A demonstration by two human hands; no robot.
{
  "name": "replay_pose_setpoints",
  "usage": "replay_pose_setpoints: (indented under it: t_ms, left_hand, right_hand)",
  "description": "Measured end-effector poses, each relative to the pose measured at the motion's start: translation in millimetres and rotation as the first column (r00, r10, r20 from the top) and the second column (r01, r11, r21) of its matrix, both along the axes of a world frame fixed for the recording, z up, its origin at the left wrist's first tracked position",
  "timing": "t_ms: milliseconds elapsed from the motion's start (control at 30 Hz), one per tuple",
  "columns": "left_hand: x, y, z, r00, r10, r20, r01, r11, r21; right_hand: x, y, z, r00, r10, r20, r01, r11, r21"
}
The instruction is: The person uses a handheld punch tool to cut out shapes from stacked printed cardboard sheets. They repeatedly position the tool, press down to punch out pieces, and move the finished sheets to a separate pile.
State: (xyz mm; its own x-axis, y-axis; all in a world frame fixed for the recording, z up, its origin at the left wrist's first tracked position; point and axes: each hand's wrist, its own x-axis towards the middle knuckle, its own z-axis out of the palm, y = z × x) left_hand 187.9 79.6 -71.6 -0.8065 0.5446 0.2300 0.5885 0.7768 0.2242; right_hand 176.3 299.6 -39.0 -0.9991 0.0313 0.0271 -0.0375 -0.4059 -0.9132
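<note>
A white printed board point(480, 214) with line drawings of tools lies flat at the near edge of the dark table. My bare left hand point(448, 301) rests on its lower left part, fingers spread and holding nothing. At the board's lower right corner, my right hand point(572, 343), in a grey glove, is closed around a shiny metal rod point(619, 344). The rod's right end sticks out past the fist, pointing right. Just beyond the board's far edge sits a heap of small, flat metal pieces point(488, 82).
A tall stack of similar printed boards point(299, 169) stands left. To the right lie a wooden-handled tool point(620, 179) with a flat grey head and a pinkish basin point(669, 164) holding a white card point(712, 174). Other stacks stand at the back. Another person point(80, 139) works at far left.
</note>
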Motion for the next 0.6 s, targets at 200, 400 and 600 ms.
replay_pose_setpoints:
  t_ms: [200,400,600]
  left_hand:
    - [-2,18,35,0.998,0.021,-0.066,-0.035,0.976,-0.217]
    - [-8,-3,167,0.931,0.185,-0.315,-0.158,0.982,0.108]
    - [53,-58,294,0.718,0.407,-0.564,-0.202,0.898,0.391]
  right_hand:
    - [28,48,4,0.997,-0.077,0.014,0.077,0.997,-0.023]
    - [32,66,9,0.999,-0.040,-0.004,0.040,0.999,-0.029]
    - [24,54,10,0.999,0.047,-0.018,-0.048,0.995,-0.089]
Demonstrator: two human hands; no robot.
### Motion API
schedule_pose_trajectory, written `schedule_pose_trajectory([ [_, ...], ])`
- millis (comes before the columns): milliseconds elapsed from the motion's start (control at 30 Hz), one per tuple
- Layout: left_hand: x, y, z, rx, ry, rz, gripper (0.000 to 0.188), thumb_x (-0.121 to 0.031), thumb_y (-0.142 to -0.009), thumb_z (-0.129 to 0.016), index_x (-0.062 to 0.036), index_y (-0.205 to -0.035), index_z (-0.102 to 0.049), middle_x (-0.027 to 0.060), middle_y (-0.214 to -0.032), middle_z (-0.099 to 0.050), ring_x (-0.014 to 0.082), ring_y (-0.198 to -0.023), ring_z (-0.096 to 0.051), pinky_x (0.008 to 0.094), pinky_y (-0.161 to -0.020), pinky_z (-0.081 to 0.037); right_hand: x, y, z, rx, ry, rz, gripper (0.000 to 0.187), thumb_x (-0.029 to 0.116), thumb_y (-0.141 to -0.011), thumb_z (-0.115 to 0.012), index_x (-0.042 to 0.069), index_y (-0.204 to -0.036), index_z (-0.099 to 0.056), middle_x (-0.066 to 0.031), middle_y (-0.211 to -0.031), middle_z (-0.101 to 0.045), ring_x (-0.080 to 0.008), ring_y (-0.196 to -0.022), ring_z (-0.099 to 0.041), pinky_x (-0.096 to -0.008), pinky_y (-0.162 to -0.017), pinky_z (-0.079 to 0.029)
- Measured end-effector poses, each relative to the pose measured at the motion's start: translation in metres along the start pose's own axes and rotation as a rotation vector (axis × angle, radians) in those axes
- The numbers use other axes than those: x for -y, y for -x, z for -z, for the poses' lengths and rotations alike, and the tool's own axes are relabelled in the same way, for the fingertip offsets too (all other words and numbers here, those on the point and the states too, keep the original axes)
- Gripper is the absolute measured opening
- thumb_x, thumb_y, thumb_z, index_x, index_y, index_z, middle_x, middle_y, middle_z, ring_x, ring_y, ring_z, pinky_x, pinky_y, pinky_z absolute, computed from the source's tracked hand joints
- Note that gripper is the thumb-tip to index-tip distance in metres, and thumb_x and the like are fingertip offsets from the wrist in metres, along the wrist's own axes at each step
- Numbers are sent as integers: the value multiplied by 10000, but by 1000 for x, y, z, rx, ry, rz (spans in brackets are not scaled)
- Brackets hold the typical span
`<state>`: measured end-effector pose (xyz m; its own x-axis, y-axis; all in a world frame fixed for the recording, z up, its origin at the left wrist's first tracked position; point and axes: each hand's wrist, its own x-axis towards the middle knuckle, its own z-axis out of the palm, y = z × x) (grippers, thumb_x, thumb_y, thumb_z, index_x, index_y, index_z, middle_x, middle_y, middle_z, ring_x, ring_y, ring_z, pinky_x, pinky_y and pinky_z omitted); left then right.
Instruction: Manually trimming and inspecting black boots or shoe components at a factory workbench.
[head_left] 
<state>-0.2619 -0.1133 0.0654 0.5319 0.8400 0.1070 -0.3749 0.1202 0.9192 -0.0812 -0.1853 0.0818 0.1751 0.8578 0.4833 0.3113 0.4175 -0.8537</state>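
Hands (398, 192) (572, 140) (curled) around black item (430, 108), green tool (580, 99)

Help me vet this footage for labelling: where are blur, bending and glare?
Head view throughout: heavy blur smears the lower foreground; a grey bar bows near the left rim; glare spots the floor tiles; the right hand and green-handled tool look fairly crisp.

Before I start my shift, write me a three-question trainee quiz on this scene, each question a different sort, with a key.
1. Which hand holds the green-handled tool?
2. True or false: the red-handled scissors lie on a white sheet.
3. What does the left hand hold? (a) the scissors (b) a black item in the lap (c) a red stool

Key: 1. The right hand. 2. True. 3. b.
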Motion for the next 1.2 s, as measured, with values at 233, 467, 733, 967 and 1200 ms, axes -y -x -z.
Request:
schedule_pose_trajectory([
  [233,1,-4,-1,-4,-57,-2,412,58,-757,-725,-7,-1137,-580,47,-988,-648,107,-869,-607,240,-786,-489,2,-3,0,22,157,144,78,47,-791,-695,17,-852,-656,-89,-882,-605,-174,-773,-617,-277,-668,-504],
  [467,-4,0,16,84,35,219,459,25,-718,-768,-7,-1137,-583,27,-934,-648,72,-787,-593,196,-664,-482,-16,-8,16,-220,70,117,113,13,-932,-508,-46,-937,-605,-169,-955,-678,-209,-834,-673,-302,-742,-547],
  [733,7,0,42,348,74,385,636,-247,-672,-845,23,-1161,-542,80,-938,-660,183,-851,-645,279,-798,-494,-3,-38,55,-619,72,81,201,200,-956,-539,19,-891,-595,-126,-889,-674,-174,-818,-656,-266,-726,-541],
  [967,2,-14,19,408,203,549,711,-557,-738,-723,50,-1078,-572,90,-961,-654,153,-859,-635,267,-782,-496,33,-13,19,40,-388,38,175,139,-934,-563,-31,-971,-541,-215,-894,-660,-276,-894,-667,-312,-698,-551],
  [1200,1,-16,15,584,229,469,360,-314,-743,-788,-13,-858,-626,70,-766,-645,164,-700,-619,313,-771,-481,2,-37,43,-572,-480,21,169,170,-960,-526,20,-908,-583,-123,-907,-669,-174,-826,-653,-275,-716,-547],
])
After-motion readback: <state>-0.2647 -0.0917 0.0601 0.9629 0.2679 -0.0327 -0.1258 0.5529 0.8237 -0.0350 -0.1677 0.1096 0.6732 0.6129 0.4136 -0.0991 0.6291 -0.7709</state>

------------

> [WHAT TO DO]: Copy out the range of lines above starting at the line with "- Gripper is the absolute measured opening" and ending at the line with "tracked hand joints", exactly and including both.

> [SOLUTION BELOW]:
- Gripper is the absolute measured opening
- thumb_x, thumb_y, thumb_z, index_x, index_y, index_z, middle_x, middle_y, middle_z, ring_x, ring_y, ring_z, pinky_x, pinky_y, pinky_z absolute, computed from the source's tracked hand joints

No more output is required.